> _WORK TO COMPLETE_: From the line holding "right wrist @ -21" through the line holding "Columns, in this" below, write out every line exactly; include both of those lines and drop the pictures.
SOURCE MATERIAL Start Marker
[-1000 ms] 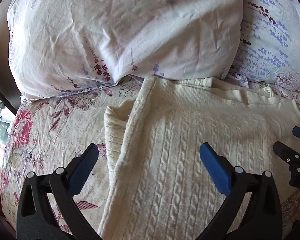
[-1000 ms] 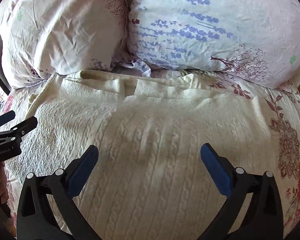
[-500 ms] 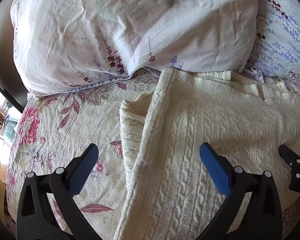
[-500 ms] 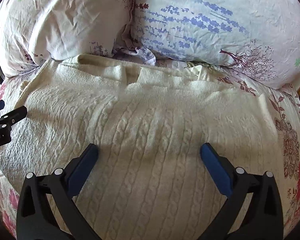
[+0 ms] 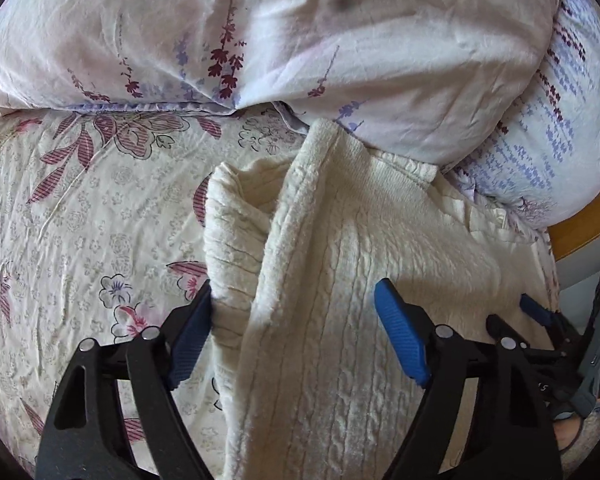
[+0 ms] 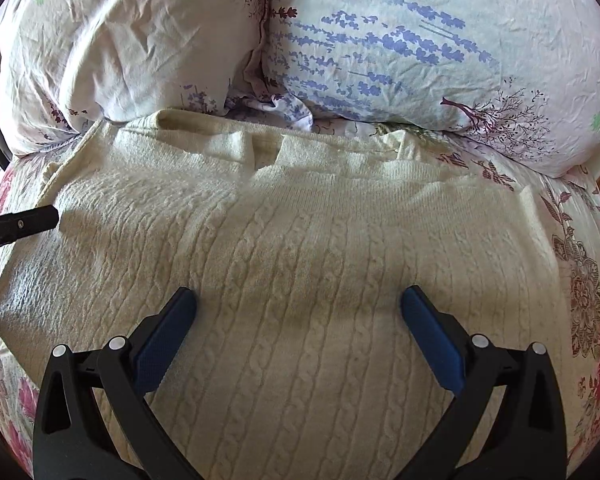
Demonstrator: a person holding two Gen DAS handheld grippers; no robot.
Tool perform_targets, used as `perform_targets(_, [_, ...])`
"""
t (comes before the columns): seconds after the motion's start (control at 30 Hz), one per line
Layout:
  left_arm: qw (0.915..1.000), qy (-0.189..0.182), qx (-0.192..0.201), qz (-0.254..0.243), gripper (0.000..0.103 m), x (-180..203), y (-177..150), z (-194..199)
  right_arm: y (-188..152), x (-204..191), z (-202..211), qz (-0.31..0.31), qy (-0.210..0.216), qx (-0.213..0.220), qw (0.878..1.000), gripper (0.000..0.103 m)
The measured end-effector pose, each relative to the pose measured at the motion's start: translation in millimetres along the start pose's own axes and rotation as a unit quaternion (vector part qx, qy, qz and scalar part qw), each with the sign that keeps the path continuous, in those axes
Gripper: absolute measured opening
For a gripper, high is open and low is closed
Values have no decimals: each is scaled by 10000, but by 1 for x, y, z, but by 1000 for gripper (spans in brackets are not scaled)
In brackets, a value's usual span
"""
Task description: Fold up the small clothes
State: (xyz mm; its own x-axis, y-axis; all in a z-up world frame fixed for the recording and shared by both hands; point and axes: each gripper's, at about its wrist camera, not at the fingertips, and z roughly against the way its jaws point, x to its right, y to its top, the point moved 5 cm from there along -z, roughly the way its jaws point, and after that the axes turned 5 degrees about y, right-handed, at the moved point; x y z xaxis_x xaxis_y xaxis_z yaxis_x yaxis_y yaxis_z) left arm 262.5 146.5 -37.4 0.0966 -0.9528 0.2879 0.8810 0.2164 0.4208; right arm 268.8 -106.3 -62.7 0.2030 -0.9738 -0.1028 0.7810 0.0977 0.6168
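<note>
A cream cable-knit sweater (image 6: 300, 248) lies spread on the floral bedsheet, its far edge against the pillows. In the left wrist view its left side (image 5: 340, 264) is folded over, with a sleeve fold (image 5: 236, 232) sticking out at the left. My left gripper (image 5: 296, 340) is open, low over that folded left edge; its left pad (image 5: 192, 332) touches the sleeve fold. My right gripper (image 6: 298, 340) is open and empty over the middle of the sweater. The right gripper's tip (image 5: 536, 312) shows at the right of the left wrist view; the left gripper's finger (image 6: 20, 226) shows at the left of the right wrist view.
Two floral pillows (image 6: 420, 40) (image 5: 260, 32) lie at the head of the bed, just beyond the sweater. The floral bedsheet (image 5: 80, 220) stretches to the left of the sweater. A wooden bed frame edge (image 5: 580, 232) shows at the far right.
My left gripper has moved left and down onto the sweater's folded left edge, its left pad now touching the sleeve. My right gripper has moved slightly closer to the sweater. Both stay open.
</note>
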Motion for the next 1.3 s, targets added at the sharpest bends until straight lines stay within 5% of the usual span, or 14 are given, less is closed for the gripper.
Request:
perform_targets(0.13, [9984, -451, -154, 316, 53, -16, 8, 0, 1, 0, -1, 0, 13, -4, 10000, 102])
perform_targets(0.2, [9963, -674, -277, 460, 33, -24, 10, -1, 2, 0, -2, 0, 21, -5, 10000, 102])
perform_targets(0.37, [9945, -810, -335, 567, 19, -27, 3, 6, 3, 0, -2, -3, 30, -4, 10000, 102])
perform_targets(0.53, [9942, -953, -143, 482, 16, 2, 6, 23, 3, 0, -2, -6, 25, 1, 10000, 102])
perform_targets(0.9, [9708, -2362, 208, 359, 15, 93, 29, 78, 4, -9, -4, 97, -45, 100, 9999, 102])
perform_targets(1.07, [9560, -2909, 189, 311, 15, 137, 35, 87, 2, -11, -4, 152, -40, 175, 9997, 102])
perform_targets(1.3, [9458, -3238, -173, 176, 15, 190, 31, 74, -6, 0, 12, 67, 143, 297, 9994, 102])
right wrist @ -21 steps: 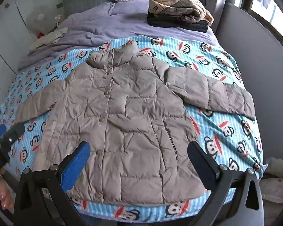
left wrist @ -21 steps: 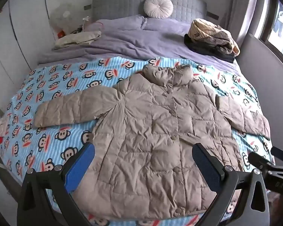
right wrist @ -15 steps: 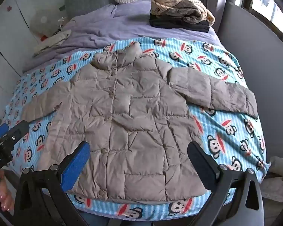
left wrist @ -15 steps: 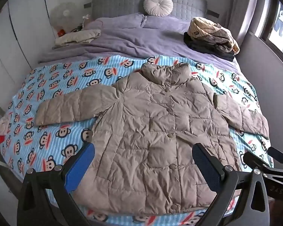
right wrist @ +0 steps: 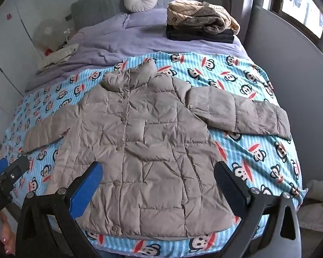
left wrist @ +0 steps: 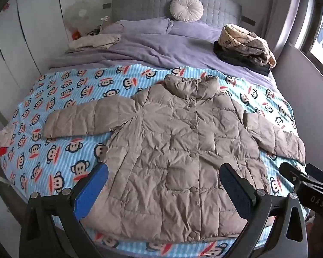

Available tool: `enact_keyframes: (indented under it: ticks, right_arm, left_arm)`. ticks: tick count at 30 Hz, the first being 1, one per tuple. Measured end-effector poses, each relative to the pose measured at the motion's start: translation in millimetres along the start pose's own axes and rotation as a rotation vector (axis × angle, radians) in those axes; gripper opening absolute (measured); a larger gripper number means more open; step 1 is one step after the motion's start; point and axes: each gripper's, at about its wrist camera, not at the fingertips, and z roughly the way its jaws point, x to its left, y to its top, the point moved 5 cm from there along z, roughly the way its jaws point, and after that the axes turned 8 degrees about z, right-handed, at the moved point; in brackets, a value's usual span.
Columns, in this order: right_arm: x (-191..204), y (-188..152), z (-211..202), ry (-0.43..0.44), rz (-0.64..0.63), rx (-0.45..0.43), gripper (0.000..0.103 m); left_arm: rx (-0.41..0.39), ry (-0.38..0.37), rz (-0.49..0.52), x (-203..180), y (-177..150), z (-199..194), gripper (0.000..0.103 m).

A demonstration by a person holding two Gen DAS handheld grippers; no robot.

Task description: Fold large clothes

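Note:
A beige quilted puffer jacket (left wrist: 178, 146) (right wrist: 140, 142) lies flat and buttoned on a blue monkey-print blanket (left wrist: 60, 99) (right wrist: 247, 79), collar toward the headboard, both sleeves spread out sideways. My left gripper (left wrist: 163, 180) hovers above the jacket's lower hem, wide open, nothing between its fingers. My right gripper (right wrist: 159, 178) also hangs over the hem, open and holding nothing. Each gripper shows at the edge of the other's view: the right gripper (left wrist: 303, 176) and the left gripper (right wrist: 4, 172).
Folded clothes (left wrist: 245, 40) (right wrist: 202, 19) are stacked at the back right on the purple duvet (left wrist: 157, 45). A round cushion (left wrist: 186, 8) leans on the grey headboard. A cream garment (left wrist: 94, 42) lies back left. A grey wall panel (right wrist: 290, 86) borders the bed's right side.
Both grippers have drawn back and risen a little, so the jacket's hem and the blanket's near edge now show lower in the views. The jacket has not moved.

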Motion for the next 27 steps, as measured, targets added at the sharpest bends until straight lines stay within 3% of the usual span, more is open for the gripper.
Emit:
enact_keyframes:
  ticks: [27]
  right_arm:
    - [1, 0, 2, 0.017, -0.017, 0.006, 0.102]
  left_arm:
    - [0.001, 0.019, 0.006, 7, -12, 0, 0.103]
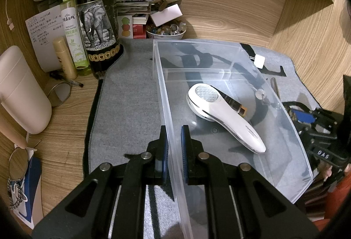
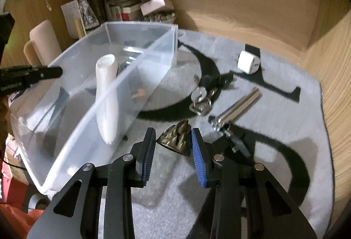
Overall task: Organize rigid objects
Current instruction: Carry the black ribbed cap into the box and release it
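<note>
A clear plastic bin [image 1: 197, 42] stands on the grey mat [image 1: 127, 96]. My left gripper [image 1: 174, 129] is shut on the bin's near left wall, one pad on each side. Inside lie a white handheld device [image 1: 223, 114] and a small dark bottle [image 1: 235, 105] under it. In the right wrist view the bin [image 2: 140, 24] is at the left, with the white device [image 2: 107, 94] in it. My right gripper [image 2: 173, 131] holds a spiky bronze ornament [image 2: 175, 140] on the mat, both pads touching its sides.
On the mat to the right lie a key bunch [image 2: 200, 98], a metal cylinder [image 2: 241, 105] and a white cube plug [image 2: 248, 61]. A wine bottle [image 1: 96, 8], spray bottle [image 1: 72, 28], bowl of stones [image 1: 166, 30] and pink container [image 1: 22, 94] crowd the left.
</note>
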Demonstrator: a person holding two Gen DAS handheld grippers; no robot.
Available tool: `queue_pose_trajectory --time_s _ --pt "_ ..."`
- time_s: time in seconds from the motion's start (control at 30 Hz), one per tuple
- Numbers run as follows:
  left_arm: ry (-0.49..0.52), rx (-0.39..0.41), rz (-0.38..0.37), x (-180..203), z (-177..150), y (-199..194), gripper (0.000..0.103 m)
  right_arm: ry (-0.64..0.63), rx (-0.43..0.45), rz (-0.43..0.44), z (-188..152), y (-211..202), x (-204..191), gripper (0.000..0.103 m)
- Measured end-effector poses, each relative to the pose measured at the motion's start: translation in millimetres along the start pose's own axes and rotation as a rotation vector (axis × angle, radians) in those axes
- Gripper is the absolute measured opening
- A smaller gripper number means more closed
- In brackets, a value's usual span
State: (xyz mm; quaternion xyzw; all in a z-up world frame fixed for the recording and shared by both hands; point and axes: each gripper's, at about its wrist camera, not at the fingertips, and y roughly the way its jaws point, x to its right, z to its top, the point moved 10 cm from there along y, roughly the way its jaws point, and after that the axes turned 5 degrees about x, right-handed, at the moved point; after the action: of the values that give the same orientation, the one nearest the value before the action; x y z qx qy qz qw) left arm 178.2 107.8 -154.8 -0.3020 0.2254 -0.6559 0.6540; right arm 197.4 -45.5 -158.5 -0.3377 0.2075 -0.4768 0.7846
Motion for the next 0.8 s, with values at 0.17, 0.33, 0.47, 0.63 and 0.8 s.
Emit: queue_pose_trajectory --time_s 0.17,0.33,0.47,0.63,0.8 --pt "-0.002 0.000 0.000 0.1 0.0 0.0 0.010 -0.012 0.053 0.000 21.1 -10.8 -3.9 0.030" --pt "-0.003 -0.001 -0.003 0.3 0.3 0.0 0.010 -0.041 0.126 0.015 50.0 -24.3 -15.6 0.030" --pt "-0.003 -0.002 -0.005 1.2 1.0 0.3 0.010 -0.073 0.161 0.036 66.6 -28.7 -29.3 0.030" --pt "-0.005 -0.002 -0.006 1.2 1.0 0.3 0.010 -0.127 0.177 0.078 79.3 -24.8 -53.7 0.030" --pt "-0.003 0.001 -0.005 1.5 1.4 0.5 0.009 -0.180 0.159 0.117 81.8 -12.6 -75.6 0.030"
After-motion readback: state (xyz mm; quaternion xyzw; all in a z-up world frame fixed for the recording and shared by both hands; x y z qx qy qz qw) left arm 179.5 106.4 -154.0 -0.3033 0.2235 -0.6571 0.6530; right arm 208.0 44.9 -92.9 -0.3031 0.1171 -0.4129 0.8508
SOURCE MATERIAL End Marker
> _FINISHED TASK_:
right wrist @ -21 steps: 
left wrist @ -21 steps: 
right wrist @ -15 steps: 
left wrist @ -15 steps: 
right wrist @ +0 steps: 
left wrist @ +0 steps: 

Available tool: `enact_keyframes: (indented under it: ticks, right_arm, left_arm)`. ticks: tick count at 30 Hz, the first being 1, one per tuple. Measured end-effector poses, each relative to the pose measured at the motion's start: translation in millimetres along the start pose's own axes and rotation as a rotation vector (axis × angle, radians) in those axes; gripper opening absolute (measured); a larger gripper number means more open; step 1 is one step after the motion's start; point and axes: each gripper's, at about its wrist camera, not at the fingertips, and z roughly the way its jaws point, x to its left, y to its top, the point moved 5 cm from there along z, roughly the way its jaws point, and after that the axes turned 8 degrees about z, right-handed, at the moved point; in brackets, a value's usual span.
Columns, in this order: right_arm: x (-191..204), y (-188..152), z (-211..202), ry (-0.43..0.44), rz (-0.64..0.63), rx (-0.45..0.43), gripper (0.000..0.103 m); left_arm: rx (-0.41..0.39), ry (-0.38..0.37), rz (-0.49..0.52), x (-203..180), y (-177..150), z (-199..194), gripper (0.000..0.103 m).

This exercise requires no further output.